Give back every record precisely.
BEGIN
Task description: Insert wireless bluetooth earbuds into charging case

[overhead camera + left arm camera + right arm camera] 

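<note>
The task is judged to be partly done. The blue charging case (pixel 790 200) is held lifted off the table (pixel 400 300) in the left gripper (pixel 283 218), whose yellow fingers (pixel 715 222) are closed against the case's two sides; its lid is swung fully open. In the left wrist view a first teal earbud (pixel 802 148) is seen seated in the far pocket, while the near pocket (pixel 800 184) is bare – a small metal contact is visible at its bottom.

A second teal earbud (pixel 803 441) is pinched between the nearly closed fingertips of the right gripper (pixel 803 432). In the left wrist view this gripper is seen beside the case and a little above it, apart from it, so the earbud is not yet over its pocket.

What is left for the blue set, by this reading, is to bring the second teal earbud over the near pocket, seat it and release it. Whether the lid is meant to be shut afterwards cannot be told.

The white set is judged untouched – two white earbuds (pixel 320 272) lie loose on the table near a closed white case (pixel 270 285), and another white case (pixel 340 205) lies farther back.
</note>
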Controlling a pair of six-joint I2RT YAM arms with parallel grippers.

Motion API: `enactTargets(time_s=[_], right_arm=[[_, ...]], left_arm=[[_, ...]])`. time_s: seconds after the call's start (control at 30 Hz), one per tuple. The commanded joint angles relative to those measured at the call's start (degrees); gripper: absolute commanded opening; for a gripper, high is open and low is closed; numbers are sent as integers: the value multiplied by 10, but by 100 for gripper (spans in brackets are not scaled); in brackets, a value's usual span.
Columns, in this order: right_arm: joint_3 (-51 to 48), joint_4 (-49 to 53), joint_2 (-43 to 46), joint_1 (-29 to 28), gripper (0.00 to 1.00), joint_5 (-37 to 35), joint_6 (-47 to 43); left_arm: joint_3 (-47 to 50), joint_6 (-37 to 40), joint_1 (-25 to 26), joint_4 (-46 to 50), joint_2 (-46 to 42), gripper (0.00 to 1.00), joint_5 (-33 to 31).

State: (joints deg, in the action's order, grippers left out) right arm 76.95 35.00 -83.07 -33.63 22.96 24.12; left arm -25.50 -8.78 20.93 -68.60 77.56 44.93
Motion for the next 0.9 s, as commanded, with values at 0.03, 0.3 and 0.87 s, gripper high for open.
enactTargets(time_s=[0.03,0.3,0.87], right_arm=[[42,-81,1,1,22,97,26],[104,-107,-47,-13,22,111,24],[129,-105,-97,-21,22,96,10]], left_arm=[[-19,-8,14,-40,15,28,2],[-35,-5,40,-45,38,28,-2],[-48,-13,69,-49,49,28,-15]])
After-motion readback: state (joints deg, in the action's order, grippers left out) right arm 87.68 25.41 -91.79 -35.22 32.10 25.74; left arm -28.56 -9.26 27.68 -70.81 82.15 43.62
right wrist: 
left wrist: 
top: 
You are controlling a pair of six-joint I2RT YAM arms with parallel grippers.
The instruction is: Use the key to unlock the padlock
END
**RESPONSE**:
Task description: Insert wireless bluetooth earbuds into charging case

[overhead camera + left arm camera + right arm camera] 

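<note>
The task is judged to be partly done. The blue charging case (pixel 790 200) is held lifted off the table (pixel 400 300) in the left gripper (pixel 283 218), whose yellow fingers (pixel 715 222) are closed against the case's two sides; its lid is swung fully open. In the left wrist view a first teal earbud (pixel 802 148) is seen seated in the far pocket, while the near pocket (pixel 800 184) is bare – a small metal contact is visible at its bottom.

A second teal earbud (pixel 803 441) is pinched between the nearly closed fingertips of the right gripper (pixel 803 432). In the left wrist view this gripper is seen beside the case and a little above it, apart from it, so the earbud is not yet over its pocket.

What is left for the blue set, by this reading, is to bring the second teal earbud over the near pocket, seat it and release it. Whether the lid is meant to be shut afterwards cannot be told.

The white set is judged untouched – two white earbuds (pixel 320 272) lie loose on the table near a closed white case (pixel 270 285), and another white case (pixel 340 205) lies farther back.
</note>
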Controlling a pair of six-joint I2RT YAM arms with parallel grippers.

Motion API: `enactTargets(time_s=[_], right_arm=[[_, ...]], left_arm=[[_, ...]])`. time_s: seconds after the call's start (control at 30 Hz), one per tuple. The commanded joint angles relative to those measured at the call's start (degrees); gripper: absolute commanded opening; for a gripper, high is open and low is closed; numbers are sent as integers: the value multiplied by 10, but by 100 for gripper (spans in brackets are not scaled); in brackets, a value's usual span.
Columns, in this order: right_arm: joint_3 (-51 to 48), joint_4 (-49 to 53), joint_2 (-43 to 46), joint_1 (-29 to 28), gripper (0.00 to 1.00), joint_5 (-37 to 35), joint_6 (-47 to 43); left_arm: joint_3 (-47 to 50), joint_6 (-37 to 40), joint_1 (-25 to 26), joint_4 (-46 to 50), joint_2 (-46 to 42), gripper (0.00 to 1.00), joint_5 (-33 to 31).

State: (joints deg, in the action's order, grippers left out) right arm 76.95 35.00 -83.07 -33.63 22.96 24.12; left arm -25.50 -8.78 20.93 -68.60 77.56 44.93
Motion for the next 0.9 s, as commanded, with values at 0.03, 0.3 and 0.87 s, gripper high for open.
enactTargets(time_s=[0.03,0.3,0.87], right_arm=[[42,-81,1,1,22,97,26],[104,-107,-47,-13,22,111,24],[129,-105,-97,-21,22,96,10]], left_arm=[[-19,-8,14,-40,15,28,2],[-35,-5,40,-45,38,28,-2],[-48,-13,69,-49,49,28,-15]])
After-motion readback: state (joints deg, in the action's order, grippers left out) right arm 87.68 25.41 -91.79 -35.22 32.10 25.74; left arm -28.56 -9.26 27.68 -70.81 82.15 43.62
right wrist: 
left wrist: 
top: 
You are controlling a pair of six-joint I2RT YAM arms with parallel grippers.
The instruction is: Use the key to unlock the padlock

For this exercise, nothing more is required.